▶ Data
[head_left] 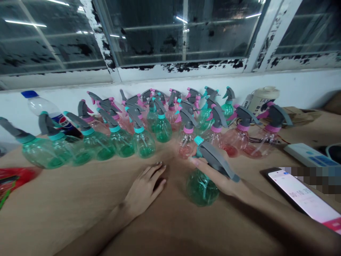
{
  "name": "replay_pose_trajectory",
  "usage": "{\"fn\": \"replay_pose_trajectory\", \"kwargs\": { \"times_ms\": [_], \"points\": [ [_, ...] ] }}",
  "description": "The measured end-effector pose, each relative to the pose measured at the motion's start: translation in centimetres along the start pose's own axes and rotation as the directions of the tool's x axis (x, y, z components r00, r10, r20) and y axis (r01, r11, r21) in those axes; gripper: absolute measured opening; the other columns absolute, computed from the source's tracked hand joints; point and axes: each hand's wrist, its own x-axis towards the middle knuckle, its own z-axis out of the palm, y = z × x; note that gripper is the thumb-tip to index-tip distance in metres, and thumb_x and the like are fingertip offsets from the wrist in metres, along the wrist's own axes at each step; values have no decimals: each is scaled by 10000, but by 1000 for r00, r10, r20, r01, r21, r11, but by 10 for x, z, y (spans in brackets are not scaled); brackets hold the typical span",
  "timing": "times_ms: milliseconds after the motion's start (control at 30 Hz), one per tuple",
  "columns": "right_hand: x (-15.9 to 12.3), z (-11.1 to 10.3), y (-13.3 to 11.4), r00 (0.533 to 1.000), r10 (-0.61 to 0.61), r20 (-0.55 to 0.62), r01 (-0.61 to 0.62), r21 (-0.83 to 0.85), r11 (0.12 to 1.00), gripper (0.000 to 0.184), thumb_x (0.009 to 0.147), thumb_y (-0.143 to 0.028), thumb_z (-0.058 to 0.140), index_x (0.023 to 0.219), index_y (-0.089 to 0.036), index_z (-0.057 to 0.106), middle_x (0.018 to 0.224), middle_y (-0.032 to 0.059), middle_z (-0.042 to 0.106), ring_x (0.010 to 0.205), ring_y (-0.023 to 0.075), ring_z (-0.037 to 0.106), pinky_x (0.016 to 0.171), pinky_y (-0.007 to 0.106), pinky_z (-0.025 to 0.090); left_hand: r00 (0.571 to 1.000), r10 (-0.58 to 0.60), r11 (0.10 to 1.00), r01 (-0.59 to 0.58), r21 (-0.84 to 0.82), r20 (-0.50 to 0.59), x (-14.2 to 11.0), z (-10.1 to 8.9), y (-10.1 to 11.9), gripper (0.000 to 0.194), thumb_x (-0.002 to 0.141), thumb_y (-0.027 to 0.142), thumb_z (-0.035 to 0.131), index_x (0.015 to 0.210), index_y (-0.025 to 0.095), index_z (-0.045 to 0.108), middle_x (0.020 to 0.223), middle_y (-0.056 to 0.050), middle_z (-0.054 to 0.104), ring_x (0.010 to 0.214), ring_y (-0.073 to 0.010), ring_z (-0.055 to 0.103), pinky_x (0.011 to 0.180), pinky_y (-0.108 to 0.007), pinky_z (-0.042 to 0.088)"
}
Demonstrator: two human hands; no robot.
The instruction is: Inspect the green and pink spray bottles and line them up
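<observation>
My right hand (215, 176) is closed around the neck of a green spray bottle (201, 190) with a grey and teal trigger head. The bottle is upright at the table's middle, nearer to me than the rows. My left hand (145, 188) lies flat on the wooden table (80, 206), fingers stretched out and holding nothing. Beyond it stands a row of green spray bottles, the closest being one with a teal collar (144, 144). Just behind the held bottle is a pink spray bottle (185, 142). My right fingertips are partly hidden by the trigger head.
Several more green and pink spray bottles crowd the back by the wall. A cola bottle (66, 122) with a blue cap leans at the left, near a red packet (22, 181). On the right are a lit phone (295, 195), a white box (306, 154) and a pale container (263, 97).
</observation>
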Motion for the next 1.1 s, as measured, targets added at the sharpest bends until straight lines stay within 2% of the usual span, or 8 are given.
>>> {"fn": "replay_pose_trajectory", "kwargs": {
  "times_ms": [167, 300, 400, 533, 667, 867, 1033, 1100],
  "points": [
    [-4, -1, 2, 1000, -21, 9, 22, -80, 997, 243, 842, -399, 503, 654, -252, 459, 534, -49, 439, 499, 127, 483, 558, 297, 454, 1000, 11, 1000, -11, 7, 9, 0, 0, -1, 354, 942, 322, 390, 1267, 202, 467, 1295, -69, 509, 1199, -223, 458, 991, -411, 399],
    [-7, 0, -1, 997, 14, 81, -10, -49, 999, 255, 849, -377, 506, 641, -240, 450, 582, -41, 490, 539, 117, 514, 570, 281, 459, 1000, 14, 1000, -14, 13, 15, 0, 1, -2, 333, 943, 305, 392, 1244, 200, 489, 1296, -64, 508, 1206, -216, 452, 999, -402, 394],
    [-8, 1, 0, 994, 11, 107, -14, 29, 999, 107, 824, -351, 551, 810, -246, 568, 753, -10, 622, 722, 155, 614, 699, 312, 503, 1000, 15, 1000, -15, 18, 13, -1, 1, -2, 320, 943, 302, 394, 1226, 195, 501, 1293, -65, 511, 1205, -219, 453, 1001, -407, 392],
    [-8, 5, 6, 995, 70, 67, -76, 103, 992, 185, 818, -352, 564, 976, -262, 597, 1006, 21, 654, 964, 195, 620, 874, 353, 485, 1000, 11, 1000, -12, 10, 16, -1, 1, -1, 316, 940, 296, 405, 1219, 186, 506, 1293, -70, 510, 1203, -219, 454, 998, -405, 396],
    [-10, 7, 7, 997, 77, 29, -80, 127, 989, 156, 824, -338, 552, 945, -243, 575, 918, 26, 637, 877, 179, 636, 796, 319, 508, 1000, 7, 1000, -7, 10, 6, -1, 2, -1, 309, 940, 293, 405, 1207, 186, 516, 1288, -68, 515, 1201, -215, 457, 1004, -401, 389],
    [-10, 4, 7, 999, 51, -1, -51, 4, 999, 135, 827, -354, 535, 786, -230, 568, 728, -3, 582, 696, 164, 605, 668, 322, 498, 1000, 6, 1000, -6, 17, 14, -1, 2, 0, 314, 940, 295, 398, 1209, 185, 515, 1288, -63, 519, 1206, -214, 453, 1002, -401, 391],
    [-10, 4, 4, 997, 58, 59, -64, 105, 992, 172, 839, -308, 534, 997, -243, 558, 943, 19, 648, 795, 163, 635, 726, 311, 508, 1000, 4, 1000, -4, 11, 9, -1, 2, 0, 314, 938, 300, 393, 1200, 186, 522, 1290, -65, 518, 1203, -213, 458, 1006, -396, 390],
    [-10, 5, 3, 995, 82, 61, -91, 155, 984, 178, 833, -321, 541, 996, -249, 549, 956, 16, 654, 773, 157, 643, 701, 300, 517, 1000, 3, 1000, -3, 7, 13, 0, 2, 0, 312, 938, 303, 392, 1195, 186, 525, 1287, -66, 520, 1204, -216, 458, 1003, -399, 393]
  ]
}}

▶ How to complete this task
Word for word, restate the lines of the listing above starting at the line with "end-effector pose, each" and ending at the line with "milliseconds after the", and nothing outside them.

▶ Solution
  "description": "The measured end-effector pose, each relative to the pose measured at the motion's start: translation in centimetres along the start pose's own axes and rotation as the directions of the tool's x axis (x, y, z components r00, r10, r20) and y axis (r01, r11, r21) in those axes; gripper: absolute measured opening; the other columns absolute, computed from the source's tracked hand joints; point and axes: each hand's wrist, its own x-axis towards the middle knuckle, its own z-axis out of the palm, y = z × x; note that gripper is the thumb-tip to index-tip distance in metres, and thumb_x and the like are fingertip offsets from the wrist in metres, along the wrist's own axes at each step; values have no decimals: each is scaled by 10000, but by 1000 for r00, r10, r20, r01, r21, r11, but by 10 for x, z, y (spans in brackets are not scaled); brackets hold the typical span",
  "timing": "times_ms: milliseconds after the motion's start (control at 30 Hz), one per tuple",

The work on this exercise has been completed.